Toyota never made a wide-valve angle high-performance engine based on the 7A called the "7A-GE", however many enthusiasts have created one using a combination of 7A-FE parts (block and crank), 4A-GE parts (head, pistons) and custom connecting rods. The 7A-FE has a smaller crank journal and smaller wrist pins (press fit), and so a few companies have made special rods to accommodate these builds. Likewise, an unofficial supercharged "7A-GZE" has also been built from 7A-FE parts (block, crank), 4A-GZE parts (head, pistons) and custom connecting rods.

===7A-FE===
Applications:
- AT221 Avensis 1997–2000 (Europe only)
- AT191 Caldina 1996–1997 (Japan only)
- AT211 Caldina 1997–2001 (Japan only)
- AT191 Carina 1994–1996 (Japan only)
- AT211 Carina 1996–2001 (Japan only)
- AT191 Carina E 1994–1997 (Europe only)
- AT200 Celica 1993–1999 (excluding Japan)
- AE92 Corolla/Conquest September 1993 – circa 1998 (South Africa)
- AE93 Corolla 1990–1992 (Australia only)
- AE102/103 Corolla 1992–1998 (excluding Japan)
- AE102 Corolla/Prizm 1993–1997 (North America)
- AE111 Corolla 1997–2000 (South Africa)
- AE111 Corolla 1998–2002 (Brazil)
- AE112/115 Corolla 1997–2002 (excluding Japan)
- AE115 Corolla Spacio 1997–2001 (Japan only)
- AE115 Corolla Linea Terra 1997–1999 (Europe only)
- AT191 Corona 1994–1997 (excluding Japan)
- AT211 Corona 1996–2001 (Japan only)
- AE115 Sprinter Carib 1995–2001 (Japan only)
- AE112 Corolla 1998–2001 (Indonesia and Australia)

==8A==

The 1342 cc 8A was produced from 1990 through 2006 by Tianjin FAW Xiali for its Daihatsu and Toyota-based subcompacts. It uses the same cylinder bore of 78.7 mm as the 5A but with a reduced stroke of 69 mm. It uses a four valves per cylinder DOHC head with narrow-valve angles. The High-Mecha Twin Cam system from the 4A-FE and 5A-FE was retained. Compression ratio is 9.3:1.

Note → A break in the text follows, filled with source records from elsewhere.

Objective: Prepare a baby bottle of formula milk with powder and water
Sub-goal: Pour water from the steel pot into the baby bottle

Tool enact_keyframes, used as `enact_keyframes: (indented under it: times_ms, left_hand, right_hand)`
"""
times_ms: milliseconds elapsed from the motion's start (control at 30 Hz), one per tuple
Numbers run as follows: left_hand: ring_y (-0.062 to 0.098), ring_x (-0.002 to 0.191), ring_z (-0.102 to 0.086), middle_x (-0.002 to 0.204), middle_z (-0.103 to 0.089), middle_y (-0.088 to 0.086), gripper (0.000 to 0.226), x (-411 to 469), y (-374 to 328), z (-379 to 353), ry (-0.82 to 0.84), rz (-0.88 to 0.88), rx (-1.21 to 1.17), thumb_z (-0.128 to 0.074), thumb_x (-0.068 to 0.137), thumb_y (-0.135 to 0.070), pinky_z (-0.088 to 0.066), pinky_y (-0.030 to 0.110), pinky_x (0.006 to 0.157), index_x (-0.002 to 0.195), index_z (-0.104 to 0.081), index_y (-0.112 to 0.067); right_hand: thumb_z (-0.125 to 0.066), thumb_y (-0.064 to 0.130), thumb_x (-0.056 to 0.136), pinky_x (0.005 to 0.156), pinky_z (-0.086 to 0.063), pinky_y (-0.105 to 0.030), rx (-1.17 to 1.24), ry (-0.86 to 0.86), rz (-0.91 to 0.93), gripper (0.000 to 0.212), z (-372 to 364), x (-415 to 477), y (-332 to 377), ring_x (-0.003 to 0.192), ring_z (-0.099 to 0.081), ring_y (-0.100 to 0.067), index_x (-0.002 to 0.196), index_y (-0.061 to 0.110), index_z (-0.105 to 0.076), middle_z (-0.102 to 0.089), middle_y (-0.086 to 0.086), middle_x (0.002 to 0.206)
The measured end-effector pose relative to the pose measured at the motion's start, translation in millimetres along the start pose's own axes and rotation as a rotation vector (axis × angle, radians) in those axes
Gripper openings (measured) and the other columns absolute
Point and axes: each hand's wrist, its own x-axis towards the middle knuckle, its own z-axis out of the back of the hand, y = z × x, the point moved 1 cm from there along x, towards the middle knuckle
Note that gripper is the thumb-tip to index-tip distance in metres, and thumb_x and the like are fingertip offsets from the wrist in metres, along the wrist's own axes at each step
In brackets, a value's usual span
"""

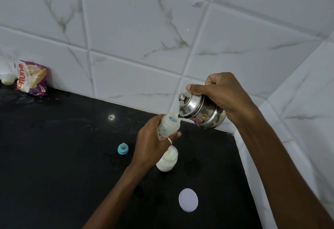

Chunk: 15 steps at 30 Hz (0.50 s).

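Left hand fingers wrapped around the baby bottle, gripping it mid-body, ring on one finger. Bottle is lifted off the counter, tilted, open mouth facing up and right, no teat on it. Right hand closed over the steel kettle, thumb pressed along the top near the lid knob, other fingers curled behind the body, mostly hidden. Kettle tipped left and down, spout tip right at the bottle's rim; can't tell if liquid is flowing. Red sticker and a yellow "3" sticker on the kettle's side.

Just below the left hand, an open glass jar with white powder stands upright on the black countertop, partly hidden by the hand. Blue teat ring with nipple sits upright on the counter left of the hand, apart from the jar. White round lid lies flat nearer the camera, between the two forearms. Far left against the tiled wall: a purple and white packet leaning, and a pale rounded object beside it, too cropped to identify. Counter shows faint wet marks.
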Motion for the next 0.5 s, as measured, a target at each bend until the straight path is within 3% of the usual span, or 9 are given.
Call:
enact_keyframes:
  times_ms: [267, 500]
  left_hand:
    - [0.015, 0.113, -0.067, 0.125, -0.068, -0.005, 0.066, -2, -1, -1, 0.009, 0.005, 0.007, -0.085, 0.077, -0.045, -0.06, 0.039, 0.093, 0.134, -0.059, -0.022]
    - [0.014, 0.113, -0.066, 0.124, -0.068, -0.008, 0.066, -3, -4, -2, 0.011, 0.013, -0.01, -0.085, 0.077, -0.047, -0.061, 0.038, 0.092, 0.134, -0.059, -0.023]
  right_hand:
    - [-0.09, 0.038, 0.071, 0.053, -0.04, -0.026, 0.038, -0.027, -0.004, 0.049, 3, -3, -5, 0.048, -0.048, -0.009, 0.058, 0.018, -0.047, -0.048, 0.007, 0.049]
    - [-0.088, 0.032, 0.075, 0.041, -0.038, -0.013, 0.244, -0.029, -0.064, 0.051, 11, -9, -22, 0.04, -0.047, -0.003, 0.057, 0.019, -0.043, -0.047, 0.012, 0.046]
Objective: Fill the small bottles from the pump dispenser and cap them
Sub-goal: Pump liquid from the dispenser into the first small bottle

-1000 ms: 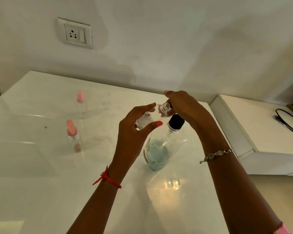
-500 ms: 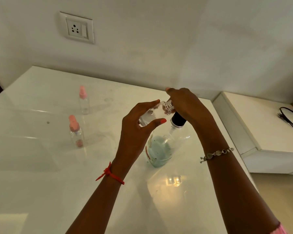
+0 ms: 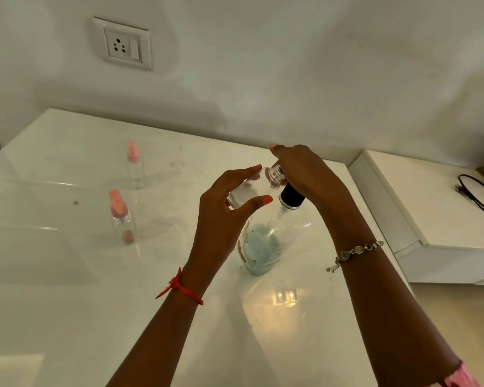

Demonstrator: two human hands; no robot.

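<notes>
— Above the white surface (image 3: 67,275), near its right edge, we hold both hands over the pump dispenser (image 3: 266,241). What does our left hand (image 3: 221,219) have?

— We grip a small clear bottle (image 3: 245,192) between thumb and fingers, tilted so its threaded neck points right and a little up. It has no cap on.

— And our right hand (image 3: 305,174)?

— We curl it down over the dispenser's top, fingers closed around the head. We cannot see the nozzle itself; the hand hides it. The small bottle's mouth sits right at our right fingers, just above the dispenser's black collar (image 3: 291,195).

— Where does the dispenser stand?

— Upright on the surface, below and between our hands. It is clear, with a pale blue-green label or fill in its lower half; we cannot tell which.

— Anything else out?

— Two more small bottles with pink caps stand well to the left: the nearer capped bottle (image 3: 120,219) and the farther capped bottle (image 3: 134,166), apart from each other. A wall socket (image 3: 122,43) sits above them. To the right we see a white cabinet top (image 3: 430,213) with a black cable (image 3: 475,194) lying on it.

— Wrists?

— A red thread (image 3: 179,287) on our left, a beaded bracelet (image 3: 355,251) on our right.
</notes>
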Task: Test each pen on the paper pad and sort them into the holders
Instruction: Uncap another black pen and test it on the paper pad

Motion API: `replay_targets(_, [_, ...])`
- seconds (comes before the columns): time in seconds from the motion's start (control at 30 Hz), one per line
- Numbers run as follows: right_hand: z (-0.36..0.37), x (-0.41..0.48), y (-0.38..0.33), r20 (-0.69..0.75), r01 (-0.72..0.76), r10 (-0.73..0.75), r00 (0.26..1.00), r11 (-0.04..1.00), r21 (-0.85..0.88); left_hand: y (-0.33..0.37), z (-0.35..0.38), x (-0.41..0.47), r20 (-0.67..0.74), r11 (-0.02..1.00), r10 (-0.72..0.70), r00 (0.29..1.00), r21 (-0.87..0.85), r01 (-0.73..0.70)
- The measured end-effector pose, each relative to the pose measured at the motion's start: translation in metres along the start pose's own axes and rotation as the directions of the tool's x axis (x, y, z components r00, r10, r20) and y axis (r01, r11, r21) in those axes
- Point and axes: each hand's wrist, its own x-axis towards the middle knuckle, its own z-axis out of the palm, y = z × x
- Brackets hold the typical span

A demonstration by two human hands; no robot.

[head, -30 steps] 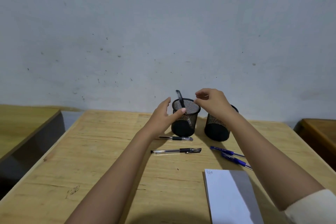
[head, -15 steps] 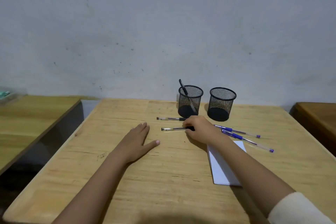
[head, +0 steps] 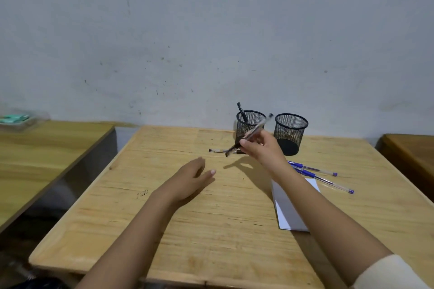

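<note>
My right hand [head: 261,149] holds a clear black-capped pen [head: 254,131] tilted in the air in front of the left mesh holder [head: 244,124], which has one black pen [head: 242,111] standing in it. The right mesh holder [head: 290,132] looks empty. Another black pen [head: 217,150] lies on the desk just beyond the raised one. Two blue pens [head: 317,172] lie to the right, past the white paper pad [head: 287,209], which my right forearm partly covers. My left hand [head: 191,177] rests flat and open on the desk.
The wooden desk [head: 211,230] ends at a grey wall behind the holders. A second desk [head: 35,159] stands to the left with a greenish object [head: 14,118] at its far end. Another wooden surface [head: 413,152] shows at the right edge.
My right hand left the left holder, came down on the nearer black pen and has lifted it off the desk. My left hand dropped flat onto the desk. The camera view shifted.
</note>
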Motion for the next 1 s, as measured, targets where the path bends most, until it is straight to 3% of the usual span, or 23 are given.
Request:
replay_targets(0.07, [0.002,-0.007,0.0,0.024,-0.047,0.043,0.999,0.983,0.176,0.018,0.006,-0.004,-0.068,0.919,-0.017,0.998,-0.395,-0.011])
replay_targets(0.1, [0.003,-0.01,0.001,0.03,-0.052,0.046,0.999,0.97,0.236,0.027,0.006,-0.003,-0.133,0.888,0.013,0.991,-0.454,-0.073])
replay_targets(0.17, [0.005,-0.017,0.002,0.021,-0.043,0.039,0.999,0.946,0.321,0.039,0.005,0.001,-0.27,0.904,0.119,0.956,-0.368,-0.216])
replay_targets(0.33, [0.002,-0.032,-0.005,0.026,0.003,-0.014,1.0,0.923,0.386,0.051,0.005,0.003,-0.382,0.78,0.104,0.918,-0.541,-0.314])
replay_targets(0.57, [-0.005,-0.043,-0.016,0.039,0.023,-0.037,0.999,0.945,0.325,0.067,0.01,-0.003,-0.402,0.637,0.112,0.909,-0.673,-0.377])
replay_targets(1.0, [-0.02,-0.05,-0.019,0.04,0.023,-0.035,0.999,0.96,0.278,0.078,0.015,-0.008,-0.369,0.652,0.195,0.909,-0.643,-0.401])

Output is 86 hp at 6,000 rpm and 11.2 kgm at 5200 rpm.

===8A-FE===
Applications:
- AXP41 Toyota Vios 2002–2006 (China only)
- AXP41 Xiali Vizi 2002–2006 (China only)
- Haima CA7130 (China)
- Xiali 2000/Vela 2000–2012
- Xiali A+ 2005–2011
- Xiali Weizhi (China)
- Etsong Lubao QE6400/QE6440/FAW Lubao CA6410/Jiefang CA6440UA

==Production==
The 1.3 L and 1.5 L A engines are built in Tianjin FAW Toyota Engine Co., Ltd. Plant No. 1.